A Review: "The Riftbreaker"
Written: February 1, 2022 | Modified: October 2, 2022
When I put “The Riftbreaker” on my Steam wishlist, I thought it would be similar to Exor’s prior game, X-Morph Defense. I am pleased to say that I’m happy it wasn’t. “The Riftbreaker” is a great game, that combined the fun parts of “They Are Billions” with parts of Factorio’s base and resource management systems mashed together in a very satisfying combination.
As great as the game is, I have to get something out of the way first. The main menu background and introductory cutscene look quite bad. The main menu background makes it look like a mobile ad game, complete with the somewhat animated bobbing of the robot and character against a blurred background. The cutscene looks like an old video card demo video from the pre-Crysis days.

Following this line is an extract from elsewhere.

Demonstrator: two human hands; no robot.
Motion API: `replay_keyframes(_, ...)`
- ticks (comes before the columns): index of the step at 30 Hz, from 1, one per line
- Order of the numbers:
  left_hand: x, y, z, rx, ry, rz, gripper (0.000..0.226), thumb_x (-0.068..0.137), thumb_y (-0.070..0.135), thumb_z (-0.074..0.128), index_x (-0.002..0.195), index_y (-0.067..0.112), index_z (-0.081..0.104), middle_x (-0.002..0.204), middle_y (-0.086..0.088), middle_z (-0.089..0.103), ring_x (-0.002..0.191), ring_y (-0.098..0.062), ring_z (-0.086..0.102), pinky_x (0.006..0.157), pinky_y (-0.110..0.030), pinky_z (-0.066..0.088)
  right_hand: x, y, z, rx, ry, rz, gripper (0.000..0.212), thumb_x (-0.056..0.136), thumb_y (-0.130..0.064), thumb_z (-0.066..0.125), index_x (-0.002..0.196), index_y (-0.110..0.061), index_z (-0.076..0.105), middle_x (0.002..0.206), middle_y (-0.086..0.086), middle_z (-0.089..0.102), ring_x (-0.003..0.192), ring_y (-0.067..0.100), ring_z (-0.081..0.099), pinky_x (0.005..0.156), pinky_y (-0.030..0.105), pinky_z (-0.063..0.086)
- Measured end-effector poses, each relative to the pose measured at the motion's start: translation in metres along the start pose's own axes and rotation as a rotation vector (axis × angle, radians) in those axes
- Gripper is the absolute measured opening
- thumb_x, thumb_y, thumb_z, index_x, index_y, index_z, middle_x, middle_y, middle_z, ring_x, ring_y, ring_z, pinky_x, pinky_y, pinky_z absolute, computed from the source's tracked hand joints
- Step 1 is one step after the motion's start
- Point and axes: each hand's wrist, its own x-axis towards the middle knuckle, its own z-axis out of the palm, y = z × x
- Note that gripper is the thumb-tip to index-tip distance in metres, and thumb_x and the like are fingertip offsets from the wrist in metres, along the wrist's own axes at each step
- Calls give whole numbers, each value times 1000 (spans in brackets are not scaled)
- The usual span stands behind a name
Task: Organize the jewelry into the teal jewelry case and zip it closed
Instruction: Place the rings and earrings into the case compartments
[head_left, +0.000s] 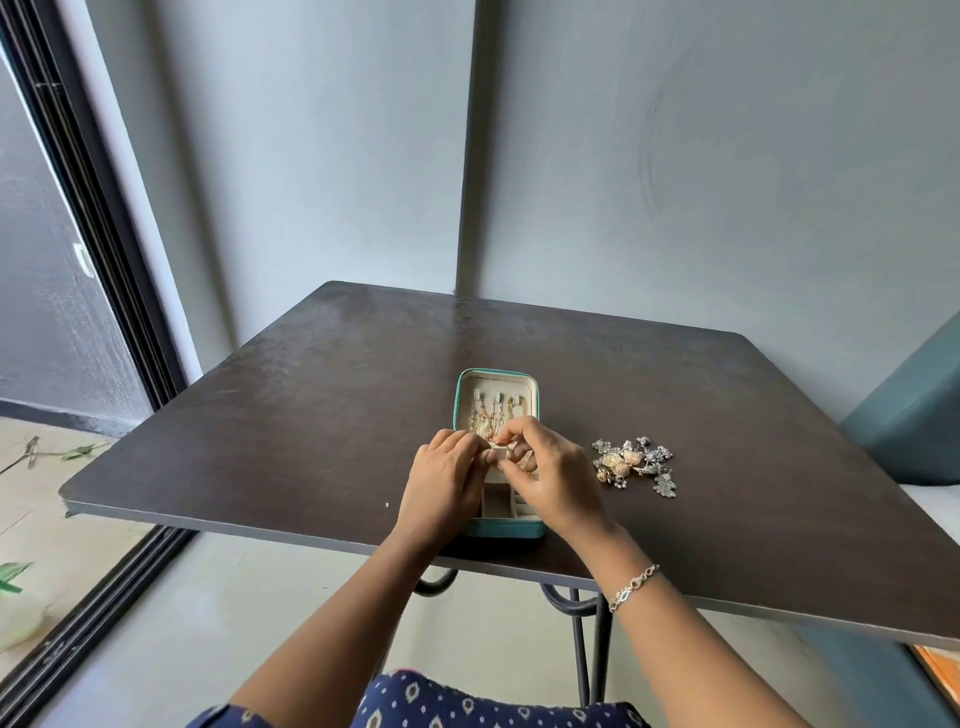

It’s disappointing, especially in the age of gorgeous animation like the Astartes Project (which is fantastic by the way, I highly recommend you check it out!).
Now that we have the biggest disappointment out of the way, on to the good parts!
The combat gameplay is a ton of fun, with very weighty melee and satisfying explosions. The destruction physics are super fun to play with but aren’t terriby realistic, but I’m not playing a game about being a giant mech using a hammer to smash up-sized spiders that spit acid for ultra-realistic destruction physics. Plus, I do kind of expect things to shatter and fly when said hammer hits something. The variety of weapons is quite high as well with everything from the classic sword and hammer to a spear, claws, etc for melee and machine gun, minigun, rocket launcher, grenade launcher, acid spitter, etc for ranged. I preferred running around with a hammer and minigun combo, but the rocket launcher was quite fun to use too.
Combat and base management are done in phases as you have to be physically present in order to the vast majority of tasks. So if one of your resource gathering areas is under attack while you’re setting another solar panel farm, you may have to run or warp to the area under attack unless you really loaded up these areas with turrets.
Base management is OK, it’s not amazing or straightforward like it would be in games built entirely around that concept or in a RTS or whatever but it works. Beginners to the game are going to be unaware of how much space some of these buildings take up and expanding the base afterwards can be awkward unless you plan ahead for it. Players that have played a game like ‘They Are Billions’ will be right at home as similar expansion strategies will work quite well.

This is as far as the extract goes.